Work instruction
The answer must be only the lines below from the one holding "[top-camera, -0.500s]" down to the one holding "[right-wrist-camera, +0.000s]", ends included, printed exactly; please omit all pictures.

Material provided
************

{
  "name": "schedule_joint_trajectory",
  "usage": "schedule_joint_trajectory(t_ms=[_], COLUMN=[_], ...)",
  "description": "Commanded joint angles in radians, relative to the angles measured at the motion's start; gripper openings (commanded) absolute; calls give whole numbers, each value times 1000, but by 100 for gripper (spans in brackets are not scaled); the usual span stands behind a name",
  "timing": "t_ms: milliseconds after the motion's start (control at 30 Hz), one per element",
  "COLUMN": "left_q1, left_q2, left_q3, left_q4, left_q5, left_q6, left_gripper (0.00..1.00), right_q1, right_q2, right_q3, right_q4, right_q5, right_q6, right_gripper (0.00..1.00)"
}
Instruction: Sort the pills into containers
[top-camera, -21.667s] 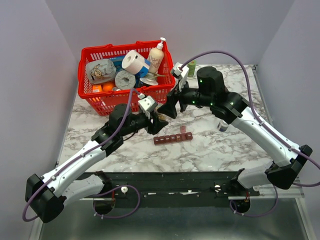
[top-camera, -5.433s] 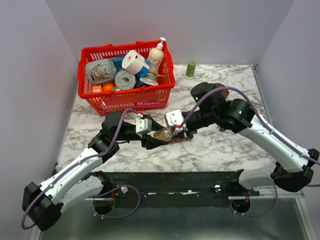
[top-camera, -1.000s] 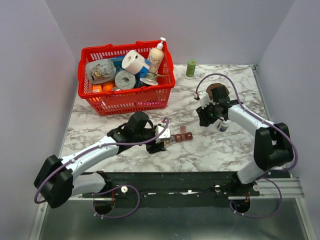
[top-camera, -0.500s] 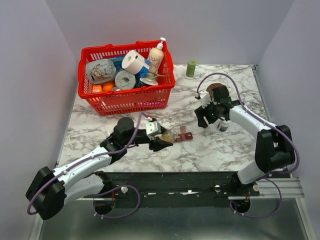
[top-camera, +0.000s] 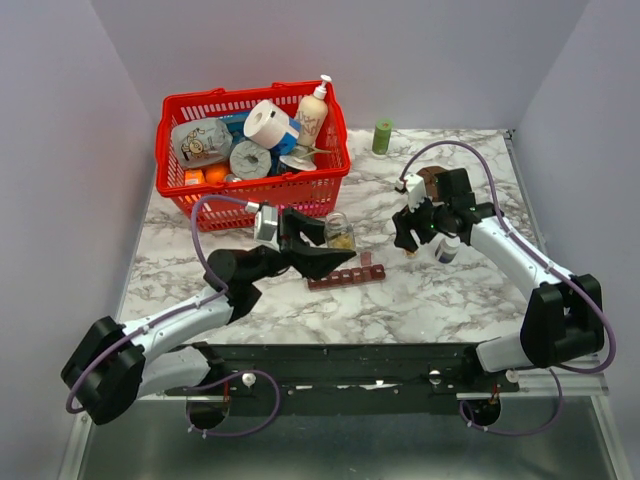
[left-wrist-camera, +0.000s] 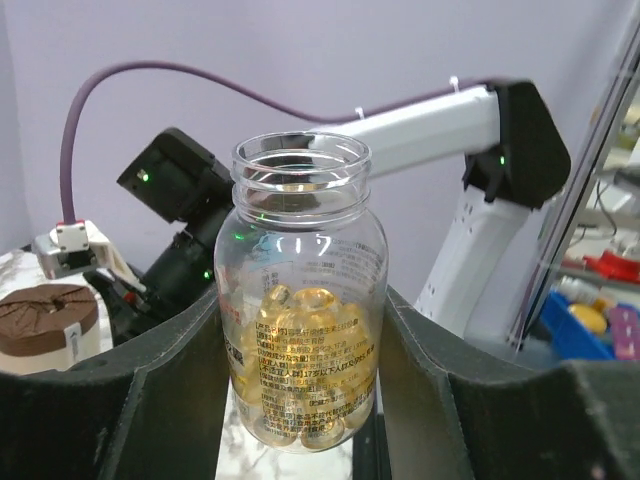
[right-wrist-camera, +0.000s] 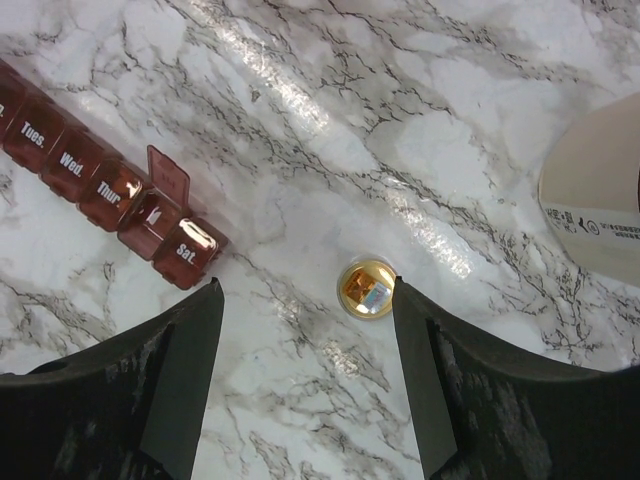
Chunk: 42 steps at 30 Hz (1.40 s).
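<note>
The maroon strip of day compartments (top-camera: 345, 274) lies on the marble in front of the arms, one lid near its right end raised. It also shows in the right wrist view (right-wrist-camera: 110, 180), its "Sat." end nearest. One amber pill (right-wrist-camera: 366, 288) lies loose on the marble between my right gripper's open fingers, close to the right one. My right gripper (top-camera: 408, 242) hovers empty over it (right-wrist-camera: 305, 330). A clear uncapped bottle (top-camera: 340, 231) holding several amber pills (left-wrist-camera: 300, 350) stands upright just behind the strip. My left gripper (top-camera: 335, 247) is open around it (left-wrist-camera: 305, 400).
A red basket (top-camera: 200, 205) full of household items stands at the back left. A green cap (top-camera: 382, 136) stands at the back. A brown-topped white jar (top-camera: 432, 181) and a small dark white-capped bottle (top-camera: 447, 249) stand beside my right arm.
The left arm has swung the clear bottle from a tilt over the strip to upright behind it, and its jaws have spread. The right gripper shifted slightly.
</note>
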Motion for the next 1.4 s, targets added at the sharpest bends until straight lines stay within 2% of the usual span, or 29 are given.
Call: schedule_joint_trajectory(t_ms=[0,67,133,167,233,267,300,367,400,433,467,500,533,567,600,633,667,733,833,867,933,967,1000,1067,1167,1367], left_q1=[3,-7,-24,30,86,81,34,38,78,77,40,2,-21,1,61,119,121,104,100,100,94,91,91,91,89,52], left_q2=[67,79,63,41,40,56,53,6,-5,10,20,-3,-31,-51,-43,-25,-8,4,-9,-12,-9,-8,3,18,69,220], left_q3=[122,205,233,193,181,245,272,245,239,256,317,329,331,316,301,284,273,270,202,190,187,199,201,204,222,270], left_q4=[486,485,444,351,398,463,387,150,146,170,117,-3,-153,-314,-270,-191,-139,-207,-314,-445,-587,-741,-797,-921,-1033,-1147], left_q5=[-82,-44,3,-29,-34,-1,59,50,38,73,119,127,86,67,98,172,191,211,237,247,241,225,205,181,152,75], left_q6=[-129,-203,-153,-92,-184,-227,-164,-23,-39,-75,-70,5,235,270,237,76,55,82,194,310,437,500,600,689,809,998], left_gripper=[0,0,0,0,0,0,0,0,0,0,0,0,0,0,0,0,0,0,0,0,0,0,0,0,0,0], right_q1=[-8,-10,-11,-13,-13,-14,-13,-14,-14,-14,-14,-14,-14,-14,-14,-16,-14,-14,-16,-17,-20,-20,-23,-31,-60,-154], right_q2=[-11,-14,-19,-19,-11,-10,-7,-2,2,2,4,5,8,13,13,13,13,13,10,7,-2,-5,-10,-34,-77,-152], right_q3=[-15,-14,-18,-20,-14,-14,-17,-11,-11,-7,-12,-14,-15,-12,-7,-7,-10,-12,-9,-9,-3,0,2,8,25,48], right_q4=[4,2,2,2,2,1,2,1,-2,-2,-2,-2,-2,-2,-4,-4,-4,-4,-7,-10,-21,-39,-45,-61,-79,-105], right_q5=[-46,-46,-45,-48,-48,-46,-49,-52,-52,-51,-48,-46,-48,-45,-43,-43,-45,-45,-37,-41,-63,-89,-100,-141,-210,-327], right_q6=[-12,-14,-15,-15,-14,-12,-12,-12,-12,-11,-11,-12,-14,-14,-12,-11,-11,-14,-15,-18,-31,-43,-48,-58,-42,-8], right_gripper=[77,77,77,77,77,77,77,77,77,77,77,77,77,77,77,77,77,77,77,77,77,77,77,80,84,85])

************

Answer for the task
[top-camera, -0.500s] 
[top-camera, +0.000s] 
[left-wrist-camera, +0.000s] 
[right-wrist-camera, +0.000s] 

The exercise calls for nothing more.